Interactions with Ibuprofen
- Increased risk of gastrointestinal ulcer and bleeding with: NSAIDs, dicumarinic-type oral anticoagulants, AAS-type platelet antiaggregants, oral corticosteroids and SSRIs.
- Reduces efficacy of: furosemide, thiazide diuretics.
- Reduces hypotensive effect of: ß-blockers, ACEi, angiotensin II antagonists.
- Risk of hyperkalemia with: potassium-sparing diuretics.
- Reduces effect of: mifepristone.
- Increases plasma levels of: digoxin, phenytoin and lithium.
- Increases toxicity of: methotrexate, hydantoins, sulfonamides, baclofen.
- Potential gastrointestinal lesions with: salicylates, phenylbutazone, indomethacin and other NSAIDs.
- Increases effect of: oral hypoglycemic and insulin.
- Additive effect on platelet inhibition with: ticlopidine.
- Increases risk of hematotoxicity of: zidovudine.
- Bleeding time potency of: anticoagulants.
- Increases risk of nephrotoxicity with: tacrolimus, cyclosporine.
- Increased risk of hemorrhage and gastrointestinal ulcer with: corticosteroids, bisphosphonates or oxypentiphiline, selective cyclooxygenase-2 inhibitors.
- Risk of bleeding with: ginkgo biloba, thrombolytics.
- Plasma concentrations increased by: probenecid and sulfinpirazone.
- Effect decreased by: ion exchange resins (cholestyramine).
- Toxicity potency of: tacrine.
- Potency of the nephrotoxic effect of: aminoglycosides.
Pregnancy and Ibuprofen
Not recommended in the first and second trimester of pregnancy unless absolutely necessary.
Contraindicated third trimester of pregnancy, due to premature closure of the ductus arteriosus, increased risk of maternal-fetal haemorrhage and possible decrease in uterine contractility.
Ibuprofen and its metabolites pass in low concentrations into breast milk.
To date there are no known harmful effects in children, so it is generally not necessary to stop breastfeeding for a short course of treatment with the recommended dose for pain and fever.
Effects on driving ability
Patients who experience dizziness, lightheadedness, visual disturbances, or other disorders of the central nervous system while taking ibuprofen should refrain from driving or operating machinery.
If a single dose of ibuprofen is administered or for a short period of time, no precautions are necessary.
Adverse reactions and side effects of Ibuprofen
Peptic ulcer, perforation and gastrointestinal bleeding, nausea, vomiting, diarrhea, flatulence, constipation, dyspepsia, abdominal pain, mane, hematemesis, ulcerative stomatitis, exacerbation of ulcerative colitis and Crohn’s disease.
Fatigue or drowsiness, headache, dizziness; vertigo; rash; pain and burning sensation at the injection site.

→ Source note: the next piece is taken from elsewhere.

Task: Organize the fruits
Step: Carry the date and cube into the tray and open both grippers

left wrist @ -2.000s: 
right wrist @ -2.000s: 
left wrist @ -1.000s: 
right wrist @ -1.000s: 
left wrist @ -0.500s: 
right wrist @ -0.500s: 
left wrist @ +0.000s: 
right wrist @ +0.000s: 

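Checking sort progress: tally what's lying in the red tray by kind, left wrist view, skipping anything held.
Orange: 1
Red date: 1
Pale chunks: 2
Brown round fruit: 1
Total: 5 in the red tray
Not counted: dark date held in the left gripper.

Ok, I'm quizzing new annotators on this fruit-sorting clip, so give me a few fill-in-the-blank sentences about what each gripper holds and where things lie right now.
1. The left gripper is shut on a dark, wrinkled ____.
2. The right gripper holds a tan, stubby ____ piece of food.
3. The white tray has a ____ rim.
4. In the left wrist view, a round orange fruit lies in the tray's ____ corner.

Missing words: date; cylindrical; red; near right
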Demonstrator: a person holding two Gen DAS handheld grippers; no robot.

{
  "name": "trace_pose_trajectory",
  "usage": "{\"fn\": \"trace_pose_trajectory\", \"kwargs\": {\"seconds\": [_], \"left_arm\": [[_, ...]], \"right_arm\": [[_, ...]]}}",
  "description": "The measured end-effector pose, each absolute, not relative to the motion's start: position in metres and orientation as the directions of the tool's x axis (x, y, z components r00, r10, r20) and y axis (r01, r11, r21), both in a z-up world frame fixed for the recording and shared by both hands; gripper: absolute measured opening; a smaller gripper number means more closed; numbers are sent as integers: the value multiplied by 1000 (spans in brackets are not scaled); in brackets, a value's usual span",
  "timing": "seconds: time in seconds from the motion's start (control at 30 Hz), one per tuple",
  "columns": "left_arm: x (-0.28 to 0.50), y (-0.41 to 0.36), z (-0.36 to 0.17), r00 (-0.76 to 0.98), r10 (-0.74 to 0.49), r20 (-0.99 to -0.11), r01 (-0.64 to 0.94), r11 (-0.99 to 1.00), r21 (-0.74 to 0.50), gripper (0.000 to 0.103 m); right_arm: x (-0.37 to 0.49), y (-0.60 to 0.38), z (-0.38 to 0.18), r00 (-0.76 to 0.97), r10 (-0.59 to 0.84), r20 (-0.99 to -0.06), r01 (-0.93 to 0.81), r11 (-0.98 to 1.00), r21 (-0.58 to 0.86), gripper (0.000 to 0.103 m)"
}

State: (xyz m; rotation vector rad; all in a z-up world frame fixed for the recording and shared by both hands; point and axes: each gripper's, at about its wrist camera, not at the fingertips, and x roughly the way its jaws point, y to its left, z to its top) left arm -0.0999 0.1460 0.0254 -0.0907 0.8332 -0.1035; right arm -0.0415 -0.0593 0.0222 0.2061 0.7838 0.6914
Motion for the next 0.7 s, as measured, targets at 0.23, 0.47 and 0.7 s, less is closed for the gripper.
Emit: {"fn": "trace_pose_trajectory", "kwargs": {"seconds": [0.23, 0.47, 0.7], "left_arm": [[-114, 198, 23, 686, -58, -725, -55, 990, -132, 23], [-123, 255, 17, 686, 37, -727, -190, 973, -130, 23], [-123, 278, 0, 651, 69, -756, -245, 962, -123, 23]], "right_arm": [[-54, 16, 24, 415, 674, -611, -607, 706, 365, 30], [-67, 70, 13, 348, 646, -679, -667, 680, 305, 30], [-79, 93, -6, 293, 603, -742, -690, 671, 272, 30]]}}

⭐⭐⭐⭐⭐ VIDEO OF IBUPROFEN/ADVIL (DRUG)
Source: The content of this active ingredient has been written taking into account the clinical and molecular information of all medicines authorised and marketed in the United States under the Unique Ingredient Identifier (UNII) by the Substance Registration System (SRS) of the Food and Drug Administration (FDA) and the United States Pharmacopeia (USP).
In order to know in detail the information authorized by the FDA for each drug, you should consult the corresponding medication guide authorized by the FDA.